The plan was adopted in May but the Transportation Coalition, which had a major role in the plan’s development, has been requesting commissioners to go a step further and endorse full implementation of the plan. That could include plan goals like connections to biking and walking trails, a bus route along Grand River Avenue, and commuter service to Ann Arbor. During call to the public at a recent meeting, it was again requested the board approve full implementation of the Transit Master Plan as it is well thought out, needed, affordable, and represents the best of governments at the local level being proactive and future oriented. It was noted that over 10,000 county residents need transportation for doctor appointments, work and other things but many senior citizens need reliable transportation now as that population in the county is expected to increase by 40% by the year 2045.
Among those who spoke was Hamburg Township Supervisor Pat Hohl, who thanked commissioners for approving an agreement with the Livingston Essential Transportation Service or LETS to provide additional transit for residents. The township is contracting with the county and a service agreement includes transportation for senior citizens between their homes and the Senior Center, as well as group outings between the Center and destinations in Brighton, Howell, and Ann Arbor. Hohl said the service is off and running and being used regularly – noting a good number of senior citizens are utilizing it. Hohl urged commissioners to consider full implementation of the Transit Master Plan, saying he thinks there are extensive benefits that are hard to quantify until you actually sit down and interact with residents and senior citizens. He added he felt the cost of implementation is very reasonable considering the benefits that residents receive. As for the new rides to the Hamburg Senior Center, Hohl told commissioners they have since opened it up all county residents that need to go to Brighton or Howell. He says they can contact Hamburg Senior Center for rides and the director will communicate with LETS, which will pick up and drop off residents. On Mondays and Fridays, there are two-round trips to Brighton in the morning and afternoon and then two round trips to Howell in the morning and afternoon on Wednesdays.
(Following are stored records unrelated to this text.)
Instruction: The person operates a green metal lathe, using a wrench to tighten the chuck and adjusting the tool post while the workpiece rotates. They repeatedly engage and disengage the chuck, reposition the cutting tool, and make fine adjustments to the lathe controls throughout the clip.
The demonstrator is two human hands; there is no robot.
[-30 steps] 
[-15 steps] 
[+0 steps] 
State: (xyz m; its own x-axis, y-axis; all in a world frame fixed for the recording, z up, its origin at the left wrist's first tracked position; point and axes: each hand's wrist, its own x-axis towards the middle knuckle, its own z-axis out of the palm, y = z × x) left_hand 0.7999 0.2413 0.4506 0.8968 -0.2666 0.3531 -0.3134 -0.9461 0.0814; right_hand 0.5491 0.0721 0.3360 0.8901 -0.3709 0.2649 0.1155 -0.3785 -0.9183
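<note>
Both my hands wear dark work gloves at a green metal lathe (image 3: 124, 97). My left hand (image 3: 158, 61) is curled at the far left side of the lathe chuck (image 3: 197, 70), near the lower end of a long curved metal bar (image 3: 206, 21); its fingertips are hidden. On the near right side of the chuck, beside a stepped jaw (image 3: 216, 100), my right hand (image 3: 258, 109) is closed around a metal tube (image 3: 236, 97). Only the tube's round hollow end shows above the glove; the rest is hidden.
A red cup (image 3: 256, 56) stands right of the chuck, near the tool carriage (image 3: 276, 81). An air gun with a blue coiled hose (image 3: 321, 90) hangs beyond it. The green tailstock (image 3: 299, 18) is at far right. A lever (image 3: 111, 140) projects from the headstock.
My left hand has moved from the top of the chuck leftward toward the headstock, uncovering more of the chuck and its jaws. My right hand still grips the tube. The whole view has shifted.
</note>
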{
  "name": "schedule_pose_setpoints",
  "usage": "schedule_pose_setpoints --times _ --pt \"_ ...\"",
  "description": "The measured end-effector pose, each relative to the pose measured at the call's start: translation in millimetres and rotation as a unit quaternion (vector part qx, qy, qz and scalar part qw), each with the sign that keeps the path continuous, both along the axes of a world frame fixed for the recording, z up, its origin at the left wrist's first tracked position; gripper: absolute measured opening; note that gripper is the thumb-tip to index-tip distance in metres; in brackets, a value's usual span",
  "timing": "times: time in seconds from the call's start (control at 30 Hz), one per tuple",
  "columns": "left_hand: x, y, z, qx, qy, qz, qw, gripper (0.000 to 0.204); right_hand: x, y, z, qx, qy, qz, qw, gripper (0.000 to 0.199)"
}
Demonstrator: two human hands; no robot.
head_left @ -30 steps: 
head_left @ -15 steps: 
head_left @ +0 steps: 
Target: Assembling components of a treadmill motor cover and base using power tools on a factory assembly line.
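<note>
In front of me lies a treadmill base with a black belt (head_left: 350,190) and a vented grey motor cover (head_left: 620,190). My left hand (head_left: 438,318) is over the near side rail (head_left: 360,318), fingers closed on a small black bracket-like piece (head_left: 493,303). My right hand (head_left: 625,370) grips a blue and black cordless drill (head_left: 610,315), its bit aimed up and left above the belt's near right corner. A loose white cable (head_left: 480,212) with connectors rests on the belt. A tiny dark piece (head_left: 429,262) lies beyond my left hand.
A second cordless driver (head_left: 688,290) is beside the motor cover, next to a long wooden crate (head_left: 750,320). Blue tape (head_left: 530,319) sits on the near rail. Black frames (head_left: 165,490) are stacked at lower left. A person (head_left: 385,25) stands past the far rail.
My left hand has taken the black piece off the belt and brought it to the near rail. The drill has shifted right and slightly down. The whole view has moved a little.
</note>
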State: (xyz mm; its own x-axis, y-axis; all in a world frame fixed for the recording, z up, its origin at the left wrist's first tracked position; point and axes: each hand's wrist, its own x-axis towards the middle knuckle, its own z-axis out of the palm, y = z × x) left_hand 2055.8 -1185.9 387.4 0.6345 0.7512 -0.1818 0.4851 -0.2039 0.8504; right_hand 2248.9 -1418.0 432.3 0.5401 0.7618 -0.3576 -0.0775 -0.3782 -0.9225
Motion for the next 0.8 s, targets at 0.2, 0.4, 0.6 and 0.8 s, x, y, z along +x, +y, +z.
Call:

Dr. Leo Hanifin chairs the Livingston County Transportation Coalition and also spoke. He thanked commissioners for supporting transportation and voting for more and a diverse set of vehicles for LETS, a place for LETS to park vehicles in Brighton for greater efficiency as well as a new information system for LETS to increase efficiency. He said it’s all good progress but they want the “whole enchilada” and full implementation – noting there are two obvious ways to get there – raise more money or move money. Hanifin said he previously talked about raising money, which would cost about the same as a cup of coffee a month for the average homeowner, but there are options for moving money as well and he spent a couple hours reviewing the county budget.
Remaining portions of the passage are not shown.